Just why any Australian government should care about risk assessments by the very same ratings agencies which helped cause the current financial crisis is a question only John Quiggin seems to be able to ask. After all, no Australian government has ever defaulted on any bond debt — ever. Even so, Queensland’s taxpayers will now have to pay more for their state’s debt, owing to the ratings agency’s decision. And the election is rightly being seen as a harbinger of what future federal campaigns might look like.
I went to a dinner party on Monday night in Brisbane. When it emerged that I am a journalist, one of the people I met there asked me if I liked Kevin Rudd. This is a question I am often asked when I tell people I am a journalist. For the record, I have never met Kevin Rudd and don’t have an opinion on him as a person. This being a dinner party, I answered that I thought he was a "smart politician." I used to say this about John Howard too.
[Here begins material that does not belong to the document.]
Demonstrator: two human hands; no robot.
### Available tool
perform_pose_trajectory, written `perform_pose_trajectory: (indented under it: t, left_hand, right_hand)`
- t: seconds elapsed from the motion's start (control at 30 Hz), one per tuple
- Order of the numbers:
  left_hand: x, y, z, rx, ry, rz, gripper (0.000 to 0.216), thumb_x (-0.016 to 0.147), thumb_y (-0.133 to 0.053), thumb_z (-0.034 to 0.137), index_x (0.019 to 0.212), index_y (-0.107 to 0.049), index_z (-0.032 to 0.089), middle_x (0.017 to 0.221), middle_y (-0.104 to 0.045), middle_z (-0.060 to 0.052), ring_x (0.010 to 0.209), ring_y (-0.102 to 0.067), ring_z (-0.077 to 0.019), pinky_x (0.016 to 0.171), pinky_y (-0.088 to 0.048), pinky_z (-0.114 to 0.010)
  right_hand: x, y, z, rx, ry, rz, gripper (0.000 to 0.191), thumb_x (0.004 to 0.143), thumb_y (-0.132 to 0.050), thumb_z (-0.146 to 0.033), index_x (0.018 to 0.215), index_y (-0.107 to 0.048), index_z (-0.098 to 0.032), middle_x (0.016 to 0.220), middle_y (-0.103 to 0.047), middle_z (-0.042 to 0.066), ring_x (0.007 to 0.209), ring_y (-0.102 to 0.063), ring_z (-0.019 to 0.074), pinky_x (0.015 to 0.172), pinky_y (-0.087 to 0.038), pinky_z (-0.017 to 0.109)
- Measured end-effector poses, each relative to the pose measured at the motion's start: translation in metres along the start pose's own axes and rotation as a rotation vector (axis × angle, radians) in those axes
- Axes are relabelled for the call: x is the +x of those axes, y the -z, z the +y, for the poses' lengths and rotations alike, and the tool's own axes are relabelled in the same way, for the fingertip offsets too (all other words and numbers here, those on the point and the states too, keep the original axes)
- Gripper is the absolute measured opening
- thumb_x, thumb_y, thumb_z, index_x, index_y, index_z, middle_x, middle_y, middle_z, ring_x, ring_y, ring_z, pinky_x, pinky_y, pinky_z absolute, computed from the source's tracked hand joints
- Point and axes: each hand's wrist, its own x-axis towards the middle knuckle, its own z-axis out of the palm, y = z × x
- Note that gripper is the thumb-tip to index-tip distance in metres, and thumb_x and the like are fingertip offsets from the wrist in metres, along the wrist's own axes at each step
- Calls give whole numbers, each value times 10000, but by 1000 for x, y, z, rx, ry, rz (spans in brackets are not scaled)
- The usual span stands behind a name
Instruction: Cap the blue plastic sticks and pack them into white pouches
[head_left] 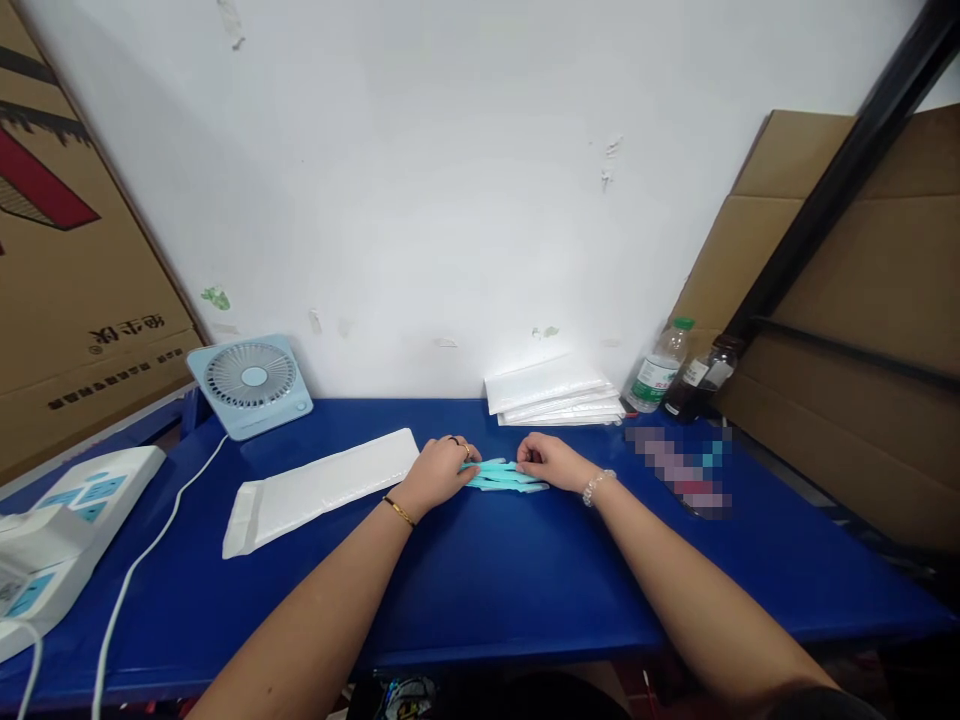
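A flat bundle of folded turquoise material point(496, 476) lies on the blue table in front of me; its exact kind is not clear. My left hand point(441, 470) pinches its left end between thumb and fingers. At the right end, my right hand point(553, 462) has its fingers curled in and closed on the upper edge. Just left of my left hand lies a long white padded mailer point(322, 490), its flap end toward the near left. Behind my right hand rests a stack of similar white mailers point(555, 390) against the wall.
A light blue fan point(255, 378) leans at the back left, its white cord point(161, 535) running forward. A white power strip point(71, 540) sits at the left edge. Back right stand a green-capped bottle point(660, 368) and a dark bottle point(697, 380). A pixelated object point(682, 470) lies on the right.
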Motion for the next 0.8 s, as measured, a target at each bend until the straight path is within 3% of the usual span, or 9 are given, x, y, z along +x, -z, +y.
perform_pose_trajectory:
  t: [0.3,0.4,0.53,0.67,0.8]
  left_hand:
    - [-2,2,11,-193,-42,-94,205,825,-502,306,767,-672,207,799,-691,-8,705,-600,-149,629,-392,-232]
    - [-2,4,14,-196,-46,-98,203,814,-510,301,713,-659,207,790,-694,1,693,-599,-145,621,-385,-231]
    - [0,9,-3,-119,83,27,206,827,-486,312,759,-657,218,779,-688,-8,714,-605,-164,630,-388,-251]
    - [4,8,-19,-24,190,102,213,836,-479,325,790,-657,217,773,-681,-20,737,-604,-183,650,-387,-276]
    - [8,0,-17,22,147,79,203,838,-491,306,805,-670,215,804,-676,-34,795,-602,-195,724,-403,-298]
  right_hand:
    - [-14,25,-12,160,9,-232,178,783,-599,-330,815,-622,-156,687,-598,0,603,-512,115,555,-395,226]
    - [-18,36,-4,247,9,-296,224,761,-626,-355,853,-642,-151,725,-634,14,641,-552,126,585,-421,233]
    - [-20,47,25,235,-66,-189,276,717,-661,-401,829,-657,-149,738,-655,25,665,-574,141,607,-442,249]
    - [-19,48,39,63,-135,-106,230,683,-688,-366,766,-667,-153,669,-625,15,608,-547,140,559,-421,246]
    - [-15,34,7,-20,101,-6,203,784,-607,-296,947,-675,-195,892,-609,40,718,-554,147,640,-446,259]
The next topic of conversation was Kevin Rudd’s $900. My friends at dinner were rather horrified by the fact Kevin Rudd is giving away $900. One of them is on a PhD scholarship and so thinks she will not receive it (this is correct: she will not). Another was concerned that people would simply save it (the ABS data says we did spend the handouts we received in December), or that the money would go to things produced overseas, like flatscreen TVs.
Of course, dinner party conversations are well known traps for the journalist in need of an anecdote, but this story illustrates two broader points. Firstly, many people are confused about the current economic crisis. After decades of governments of all persuasions boasting about budget surpluses and being "economically conservative", few ordinary citizens understand the concept underlying Keynesian economic stimulus, even if they might intuitively grasp the idea of the paradox of thrift. Another example: because of the way the economic stimulus package was reported, my dinner party friends think that most of the $42 billion will go to the $900 payments, rather than to infrastructure projects like public housing and new buildings for primary schools, which is in fact where the majority of the package will go.
The second lesson I drew from this conservation was that the economic stimulus package is strongly identified with the Prime Minster. I hear people talk about "Kevin Rudd’s $42 billion" and "Kevin Rudd’s $900" quite a lot. This is a significant point, with both opportunities and threats for his Government. If Australia slides into a long and deep recession accompanied by a large government deficit and ballooning public debt, there is every likelihood that Labor — and Rudd — will be tarred with this association. Just think of the way that people still talk about "Paul Keating’s 17 per cent interest rates."
But if Australia can somehow dodge the bullet, Rudd and Labor will have an excellent chance of repeating Peter Costello’s boast after the 1998 Asian crisis that it was sound economic management that achieved this. In the meantime, the Rudd Government’s strategists will be watching the Queensland result like hawks.